**Description of the task:**
All of the data below should be output exactly as given.

**Collected material:**
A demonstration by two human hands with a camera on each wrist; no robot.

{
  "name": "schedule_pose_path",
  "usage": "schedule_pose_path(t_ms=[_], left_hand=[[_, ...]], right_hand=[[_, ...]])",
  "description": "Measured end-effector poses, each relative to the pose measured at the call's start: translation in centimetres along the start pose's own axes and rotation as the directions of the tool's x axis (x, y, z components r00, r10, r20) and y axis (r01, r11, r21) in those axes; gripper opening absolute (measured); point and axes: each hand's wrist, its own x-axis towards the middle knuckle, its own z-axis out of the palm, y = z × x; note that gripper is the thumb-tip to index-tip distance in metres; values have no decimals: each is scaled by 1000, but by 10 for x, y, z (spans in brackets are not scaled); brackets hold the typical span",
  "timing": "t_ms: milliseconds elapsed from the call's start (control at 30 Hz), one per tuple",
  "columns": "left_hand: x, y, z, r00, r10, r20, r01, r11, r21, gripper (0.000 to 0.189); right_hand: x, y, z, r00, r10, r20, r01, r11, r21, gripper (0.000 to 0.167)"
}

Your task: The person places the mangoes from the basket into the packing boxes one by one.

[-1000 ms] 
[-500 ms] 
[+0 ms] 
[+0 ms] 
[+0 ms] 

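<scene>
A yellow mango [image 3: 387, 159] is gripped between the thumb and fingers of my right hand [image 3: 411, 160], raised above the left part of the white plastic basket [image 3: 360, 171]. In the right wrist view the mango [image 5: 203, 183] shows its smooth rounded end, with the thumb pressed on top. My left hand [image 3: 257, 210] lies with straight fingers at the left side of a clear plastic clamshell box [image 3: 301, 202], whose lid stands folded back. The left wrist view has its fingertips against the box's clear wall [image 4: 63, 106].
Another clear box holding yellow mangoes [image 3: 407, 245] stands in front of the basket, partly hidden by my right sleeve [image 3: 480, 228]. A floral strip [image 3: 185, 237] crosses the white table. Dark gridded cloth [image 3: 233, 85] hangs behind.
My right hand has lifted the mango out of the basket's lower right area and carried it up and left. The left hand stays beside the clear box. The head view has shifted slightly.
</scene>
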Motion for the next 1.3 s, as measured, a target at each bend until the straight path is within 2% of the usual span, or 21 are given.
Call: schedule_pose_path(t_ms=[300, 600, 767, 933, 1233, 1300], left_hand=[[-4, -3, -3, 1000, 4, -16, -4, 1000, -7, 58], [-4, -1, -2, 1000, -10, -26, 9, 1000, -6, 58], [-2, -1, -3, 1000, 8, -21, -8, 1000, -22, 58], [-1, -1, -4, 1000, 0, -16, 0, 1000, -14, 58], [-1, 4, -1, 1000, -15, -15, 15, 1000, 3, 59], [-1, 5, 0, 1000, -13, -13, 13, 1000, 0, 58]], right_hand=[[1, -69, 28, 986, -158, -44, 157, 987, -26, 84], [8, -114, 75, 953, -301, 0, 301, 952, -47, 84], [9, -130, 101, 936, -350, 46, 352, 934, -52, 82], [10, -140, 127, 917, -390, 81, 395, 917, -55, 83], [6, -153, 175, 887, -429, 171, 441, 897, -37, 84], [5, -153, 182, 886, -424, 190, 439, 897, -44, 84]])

**Completed exercise:**
A demonstration by two human hands with a camera on each wrist; no robot.

{
  "name": "schedule_pose_path",
  "usage": "schedule_pose_path(t_ms=[_], left_hand=[[_, ...]], right_hand=[[_, ...]])",
  "description": "Measured end-effector poses, each relative to the pose measured at the call's start: translation in centimetres along the start pose's own axes and rotation as the directions of the tool's x axis (x, y, z components r00, r10, r20) and y axis (r01, r11, r21) in those axes; gripper opening absolute (measured); point and axes: each hand's wrist, its own x-axis towards the middle knuckle, its own z-axis out of the palm, y = z × x; note that gripper is the thumb-tip to index-tip distance in metres; values have no decimals: each is scaled by 1000, but by 10 for x, y, z (spans in brackets are not scaled); brackets hold the typical span",
  "timing": "t_ms: milliseconds elapsed from the call's start (control at 30 Hz), one per tuple",
  "columns": "left_hand: x, y, z, r00, r10, r20, r01, r11, r21, gripper (0.000 to 0.189); right_hand: x, y, z, r00, r10, r20, r01, r11, r21, gripper (0.000 to 0.167)"
}

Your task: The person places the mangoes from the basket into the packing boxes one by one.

[-1000 ms] 
[-500 ms] 
[+0 ms] 
[+0 ms] 
[+0 ms] 

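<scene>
A yellow mango [image 3: 387, 159] is gripped between the thumb and fingers of my right hand [image 3: 411, 160], raised above the left part of the white plastic basket [image 3: 360, 171]. In the right wrist view the mango [image 5: 203, 183] shows its smooth rounded end, with the thumb pressed on top. My left hand [image 3: 257, 210] lies with straight fingers at the left side of a clear plastic clamshell box [image 3: 301, 202], whose lid stands folded back. The left wrist view has its fingertips against the box's clear wall [image 4: 63, 106].
Another clear box holding yellow mangoes [image 3: 407, 245] stands in front of the basket, partly hidden by my right sleeve [image 3: 480, 228]. A floral strip [image 3: 185, 237] crosses the white table. Dark gridded cloth [image 3: 233, 85] hangs behind.
My right hand has lifted the mango out of the basket's lower right area and carried it up and left. The left hand stays beside the clear box. The head view has shifted slightly.
</scene>
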Motion for the next 1.3 s, as measured, a target at each bend until the straight path is within 2% of the usual span, or 21 are given.
Call: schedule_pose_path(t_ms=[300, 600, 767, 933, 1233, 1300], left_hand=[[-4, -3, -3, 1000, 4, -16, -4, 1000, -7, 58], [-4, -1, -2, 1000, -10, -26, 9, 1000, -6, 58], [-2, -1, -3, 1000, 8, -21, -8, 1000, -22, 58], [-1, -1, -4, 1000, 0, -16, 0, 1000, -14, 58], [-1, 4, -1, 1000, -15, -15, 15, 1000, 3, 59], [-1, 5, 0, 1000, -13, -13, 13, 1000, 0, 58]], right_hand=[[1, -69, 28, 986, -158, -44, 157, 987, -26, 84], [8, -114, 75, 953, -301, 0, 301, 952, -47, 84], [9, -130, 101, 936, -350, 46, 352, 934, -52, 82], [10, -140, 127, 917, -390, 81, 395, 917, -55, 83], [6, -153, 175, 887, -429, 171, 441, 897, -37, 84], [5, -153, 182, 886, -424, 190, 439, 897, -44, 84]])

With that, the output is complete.